The myocardium of the heart is supplied by 2 major coronary arteries: the left main coronary artery and the right coronary artery (RCA). The left main coronary artery is usually a short segment that branches into the left anterior descending (LAD) artery and the circumflex artery. The LAD branches further into diagonal branches and the circumflex artery branches into obtuse marginal branches. The RCA branches into the posterior descending artery (PDA) and the marginal branches.

The coronary circulation can be divided into left-dominant, right-dominant, and co-dominant systems depending on which artery supplies the interventricular septum and PDA. In a left-dominant system, the PDA is supplied by the circumflex artery; whereas, in a right-dominant system, the PDA is supplied by the RCA. Co-dominant arterial supply has the PDA supplied by both the RCA and circumflex arteries simultaneously.

Blockages in any of the coronary arteries cause a corresponding defect in myocardial perfusion, ischemia and if unrepaired can lead to permanent infarct or damage to the myocardium.


CABG is generally recommended when there are high-grade blockages in any of the major coronary arteries and/or percutaneous coronary intervention (PCI) has failed to clear the blockages.

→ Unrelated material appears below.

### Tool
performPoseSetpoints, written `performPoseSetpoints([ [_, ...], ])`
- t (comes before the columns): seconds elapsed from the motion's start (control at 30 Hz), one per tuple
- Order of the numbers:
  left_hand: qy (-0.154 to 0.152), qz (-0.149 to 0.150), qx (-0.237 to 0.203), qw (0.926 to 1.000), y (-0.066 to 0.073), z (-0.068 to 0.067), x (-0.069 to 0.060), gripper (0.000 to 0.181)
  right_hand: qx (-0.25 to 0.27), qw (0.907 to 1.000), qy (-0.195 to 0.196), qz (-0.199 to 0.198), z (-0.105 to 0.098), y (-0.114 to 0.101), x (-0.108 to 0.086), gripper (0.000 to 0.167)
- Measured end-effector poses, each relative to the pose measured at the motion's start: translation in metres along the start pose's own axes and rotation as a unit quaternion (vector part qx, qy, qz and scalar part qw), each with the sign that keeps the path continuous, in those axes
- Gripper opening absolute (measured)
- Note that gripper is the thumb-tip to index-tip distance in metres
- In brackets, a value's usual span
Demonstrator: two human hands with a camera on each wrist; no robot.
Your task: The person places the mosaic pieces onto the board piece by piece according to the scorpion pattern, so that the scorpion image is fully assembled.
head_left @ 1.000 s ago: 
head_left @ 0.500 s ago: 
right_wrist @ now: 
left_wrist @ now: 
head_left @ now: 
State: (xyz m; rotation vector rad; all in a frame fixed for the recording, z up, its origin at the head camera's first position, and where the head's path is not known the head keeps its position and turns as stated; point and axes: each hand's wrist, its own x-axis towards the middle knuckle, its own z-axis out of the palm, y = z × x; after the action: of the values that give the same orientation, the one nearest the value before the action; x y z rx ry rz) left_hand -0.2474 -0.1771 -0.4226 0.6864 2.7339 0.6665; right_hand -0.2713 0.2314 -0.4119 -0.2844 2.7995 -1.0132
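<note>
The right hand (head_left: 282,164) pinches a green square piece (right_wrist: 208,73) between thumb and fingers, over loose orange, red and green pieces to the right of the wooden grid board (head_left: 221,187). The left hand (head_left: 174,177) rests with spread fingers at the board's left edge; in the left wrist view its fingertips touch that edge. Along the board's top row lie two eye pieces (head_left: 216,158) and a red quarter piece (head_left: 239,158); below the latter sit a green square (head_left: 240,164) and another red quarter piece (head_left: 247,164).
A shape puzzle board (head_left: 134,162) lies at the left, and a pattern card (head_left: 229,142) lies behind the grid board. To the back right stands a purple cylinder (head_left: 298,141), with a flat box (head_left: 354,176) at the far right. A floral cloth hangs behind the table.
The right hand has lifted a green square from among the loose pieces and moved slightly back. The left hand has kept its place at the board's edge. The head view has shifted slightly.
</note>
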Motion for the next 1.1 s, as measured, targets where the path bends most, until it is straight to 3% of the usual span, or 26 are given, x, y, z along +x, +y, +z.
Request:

Class 1 recommendations from the 2011 ACCF/AHA guidelines are as follows[2]:

  • Left main disease greater than 50%
  • Three-vessel coronary artery disease of greater than 70% with or without proximal LAD involvement
  • Two-vessel disease: LAD plus one other major artery
  • One or more significant stenosis greater than 70% in a patient with significant anginal symptoms despite maximal medical therapy
  • One vessel disease greater than 70% in a survivor of sudden cardiac death with ischemia-related ventricular tachycardia


Contraindications to CABG include patient refusal, coronary arteries incompatible with grafting, and the absence of viable myocardium to graft.


The equipment necessary for this major surgical operation includes not only the equipment required for most other surgical procedures but also many specialized pieces of equipment, including the cardiopulmonary bypass machine with a heater-cooler device to warm and cool the blood.


The operation is performed by a specialized cardiovascular surgical team with extensive training and experience with taking care of these complex patients. The team consists of the cardiothoracic surgeon and their assistants, anesthesiologists, nurses, surgical technicians, and perfusionists.


In preparation for surgery, the patient will need several tests performed in addition to the coronary angiography that diagnosed the coronary artery disease. They will need laboratory tests completed such as complete blood count (CBC), metabolic panels including liver function tests, coagulation panels, and hemoglobin A1c. Other tests may be required including electrocardiogram (ECG), echocardiogram, carotid ultrasound, chest x-ray, and possibly a CT chest or vein mapping of the lower extremities.

Preoperative medications such as beta-blockers are most often continued throughout the perioperative period to prevent arrhythmias such as atrial fibrillation. Aspirin was previously withheld 5 to 7 days before surgery, but recently, it has been recommended to be started or continued preoperatively.

On admission to the hospital, the patient will have intravenous access started, and their medications and preoperative tests will be reviewed. The surgical sites will be trimmed of hair, and the patient will be given a chlorhexidine bath.

Technique or Treatment

The procedure starts after the patient is in the operating room and attached to the standard monitors. An anesthesiologist may place an arterial line for invasive monitoring of the patient’s blood pressure before induction of general anesthesia. After general anesthesia is induced and the patient is intubated, a central line for venous access and a pulmonary artery catheter may be placed followed by insertion of a transesophageal echocardiography transducer. The patient is sterilely prepped and draped, and a time-out is performed before surgical incision. Median sternotomy is performed by the surgeon for preparation of takedown of the LIMA to use as a conduit. A trained assistant, usually a physician assistant, nurse first assistant, or another surgeon, simultaneously removes the saphenous vein from one or both legs using open or video-assisted techniques. After suitable conduits are acquired, the surgeon orders anticoagulation, most often heparin, given in preparation for cardiopulmonary bypass (CPB). The patient’s aorta and heart are centrally cannulated, and the tubing is attached to the cardiopulmonary bypass circuit. After starting CPB, the heart is arrested using high-potassium containing cardioplegia so the surgeon can anastomose the harvested conduits to the coronary arteries distal to the blockages. After the surgeon anastomoses the distal portions, the conduits are attached to new ostia created in the proximal aorta. Then the cardioplegia is washed out, the heart begins to contract, and the surgeon can check the grafts for both blood flow and competence as well as checking for bleeding from the anastomosis sites. After that, the chest is closed using sternal wires, and the patient is transferred to the intensive care unit for monitoring of hemodynamic stability and extubation.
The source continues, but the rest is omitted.